IT WAS chapter two in the trilogy of new year misery that eventually did for Gary Bowyer.

Having slipped up at Crawley, the Bantams turned in an even worse display against another struggler to go down 3-0 against Mansfield.

An equally listless defeat by the same margin at Oldham a week later would persuade City’s powers-that-be to act and remove the manager.

Now Stuart McCall’s side return to the scene of one of those crimes to face a Stags side still looking for a first league win of the season.

There are only four Bantams survivors from that dismal day – Anthony O’Connor Connor Wood, Ben Richards-Everton and Harry Pritchard.

O’Connor admits it is a score he is keen to settle this weekend.

He said: “It didn’t go too well for us last season so there is an incentive there.

“They ran us into the ground that day and we didn’t really show up. The lads who played in that game will want to do better and hopefully we can put that right.

“The ones who’ve come into the team this season will be reminded that we’ve got to be bang at it or it’s going to happen again.”

City aim to bounce back from their first loss of the new campaign after Monday’s televised disappointment at home to Harrogate – a “slap in the face” according to O’Connor.

“You can probably carry one or two players but when there are seven or eight not singing from the same hymn sheet, you’re going to lose games.”

It was the first home league defeat in almost a year – the same timespan since the Bantams last celebrated three points on the road.

But O’Connor feels the continued absence of any fans, something that will be discussed again by MPs on November 9 on the back of a supporter-led petition that has hit 200,000 signatures, has neutralised the impact of any ground advantage.
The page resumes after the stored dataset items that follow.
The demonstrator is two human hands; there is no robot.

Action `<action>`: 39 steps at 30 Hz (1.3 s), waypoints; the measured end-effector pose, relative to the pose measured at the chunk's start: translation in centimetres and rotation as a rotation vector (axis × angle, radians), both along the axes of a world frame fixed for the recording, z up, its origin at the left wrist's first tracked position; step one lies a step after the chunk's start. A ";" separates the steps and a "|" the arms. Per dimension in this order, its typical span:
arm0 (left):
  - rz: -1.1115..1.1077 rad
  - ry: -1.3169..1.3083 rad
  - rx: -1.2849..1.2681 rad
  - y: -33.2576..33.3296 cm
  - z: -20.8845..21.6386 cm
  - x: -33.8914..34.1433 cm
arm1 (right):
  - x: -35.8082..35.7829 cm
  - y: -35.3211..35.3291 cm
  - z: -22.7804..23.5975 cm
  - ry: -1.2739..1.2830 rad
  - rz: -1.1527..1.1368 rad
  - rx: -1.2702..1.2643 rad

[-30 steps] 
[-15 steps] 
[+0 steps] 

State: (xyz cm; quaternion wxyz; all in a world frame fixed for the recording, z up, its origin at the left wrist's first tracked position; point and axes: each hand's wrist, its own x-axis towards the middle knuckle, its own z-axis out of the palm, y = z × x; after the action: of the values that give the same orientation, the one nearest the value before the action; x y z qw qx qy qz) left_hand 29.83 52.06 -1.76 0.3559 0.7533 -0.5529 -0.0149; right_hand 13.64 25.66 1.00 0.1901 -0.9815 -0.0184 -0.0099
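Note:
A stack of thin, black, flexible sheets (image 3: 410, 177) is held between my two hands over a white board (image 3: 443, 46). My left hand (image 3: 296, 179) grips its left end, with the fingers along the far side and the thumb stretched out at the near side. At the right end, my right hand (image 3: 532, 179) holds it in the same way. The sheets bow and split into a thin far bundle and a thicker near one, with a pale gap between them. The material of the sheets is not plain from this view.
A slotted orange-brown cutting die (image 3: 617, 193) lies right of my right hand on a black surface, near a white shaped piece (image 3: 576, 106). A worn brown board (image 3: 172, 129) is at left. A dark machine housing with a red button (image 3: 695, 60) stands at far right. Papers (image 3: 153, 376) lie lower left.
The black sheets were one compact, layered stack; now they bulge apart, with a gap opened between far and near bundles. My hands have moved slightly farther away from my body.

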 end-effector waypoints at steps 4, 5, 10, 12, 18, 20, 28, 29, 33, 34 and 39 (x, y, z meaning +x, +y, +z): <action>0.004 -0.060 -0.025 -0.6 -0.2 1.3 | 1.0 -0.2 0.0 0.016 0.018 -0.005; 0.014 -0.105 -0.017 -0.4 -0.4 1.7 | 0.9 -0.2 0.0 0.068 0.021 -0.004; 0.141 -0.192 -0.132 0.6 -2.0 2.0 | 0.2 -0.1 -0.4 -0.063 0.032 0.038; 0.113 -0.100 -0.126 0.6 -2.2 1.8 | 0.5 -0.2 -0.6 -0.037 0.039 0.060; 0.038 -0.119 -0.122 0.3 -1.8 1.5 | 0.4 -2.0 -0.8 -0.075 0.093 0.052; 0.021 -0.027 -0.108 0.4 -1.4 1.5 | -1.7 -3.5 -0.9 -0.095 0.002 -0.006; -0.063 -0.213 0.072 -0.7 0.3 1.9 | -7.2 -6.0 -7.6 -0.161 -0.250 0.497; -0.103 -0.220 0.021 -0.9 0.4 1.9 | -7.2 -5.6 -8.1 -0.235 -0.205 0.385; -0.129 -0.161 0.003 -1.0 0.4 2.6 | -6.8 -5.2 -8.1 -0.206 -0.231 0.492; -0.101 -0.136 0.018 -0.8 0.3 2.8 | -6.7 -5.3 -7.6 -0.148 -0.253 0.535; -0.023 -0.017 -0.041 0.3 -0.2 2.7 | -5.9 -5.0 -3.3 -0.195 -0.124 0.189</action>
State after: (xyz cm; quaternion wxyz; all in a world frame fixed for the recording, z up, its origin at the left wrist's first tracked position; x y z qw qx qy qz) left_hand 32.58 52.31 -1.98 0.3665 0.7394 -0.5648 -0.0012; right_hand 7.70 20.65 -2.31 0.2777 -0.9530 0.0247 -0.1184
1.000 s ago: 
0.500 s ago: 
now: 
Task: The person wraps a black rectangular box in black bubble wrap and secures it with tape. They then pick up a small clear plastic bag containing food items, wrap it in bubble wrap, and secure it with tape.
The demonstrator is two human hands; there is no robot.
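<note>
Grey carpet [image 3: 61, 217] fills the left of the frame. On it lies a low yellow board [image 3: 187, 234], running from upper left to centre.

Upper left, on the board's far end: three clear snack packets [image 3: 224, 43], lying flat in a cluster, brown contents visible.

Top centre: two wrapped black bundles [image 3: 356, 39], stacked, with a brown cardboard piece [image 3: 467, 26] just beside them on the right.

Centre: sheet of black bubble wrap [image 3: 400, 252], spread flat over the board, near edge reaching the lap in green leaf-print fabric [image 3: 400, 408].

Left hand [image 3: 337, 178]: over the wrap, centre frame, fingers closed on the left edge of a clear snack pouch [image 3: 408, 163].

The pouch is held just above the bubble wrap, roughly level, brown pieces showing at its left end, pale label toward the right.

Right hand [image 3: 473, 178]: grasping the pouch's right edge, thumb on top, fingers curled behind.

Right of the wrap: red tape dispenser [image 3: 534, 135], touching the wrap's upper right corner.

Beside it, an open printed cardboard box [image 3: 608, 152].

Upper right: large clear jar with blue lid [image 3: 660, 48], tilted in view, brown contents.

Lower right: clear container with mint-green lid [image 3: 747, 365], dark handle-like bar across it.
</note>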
“It’s not as if the crowd can come into play,” said the defender. “You saw Man United losing 6-1 at home to Tottenham which is unheard of.

“There’s no fear factor going to Old Trafford at the minute because there’s no fans there getting behind the team. It’s the same everywhere.

“It’s something we have to get used to because of the situation we’re in. But I hope it doesn’t last too long.

“Having fans there gives you a buzz whether they are positive or negative. It’s not nice when the ground is quiet – sometimes it can feel like a training game.

“There’s no screaming or atmosphere when somebody has a shot just wide. Nobody is up on their feet clapping after a good bit of play, you just carry on.

“When I speak to other players, they all say the same thing – they hate it.

“You play football for the buzz of everyone in the ground and the excitement in the build-up to the game. It’s all part of it and at the moment it’s like a ghost town because there’s nobody there.”

O’Connor won’t look back too fondly on last month’s trip to Forest Green after his red card in the 2-2 draw.

But at least it was played in front of a reduced audience as one of the pilot tests for fans to return before the government pulled the plug again.

He said: “You can hear the fans shouting and saying different things and that gives the players a lift to see them there.

“There were also five or six Bradford fans outside the ground and even that helped. You’re thinking, ‘fair play, we’ve got to try and put on a performance for them’.

“We know our supporters are at home watching the games on iFollow but it’s not the same thing.

“I’m sure I speak for every footballer in the world when I say it’s a different feeling. But we’ve got to get on with it now for however many months this lasts.”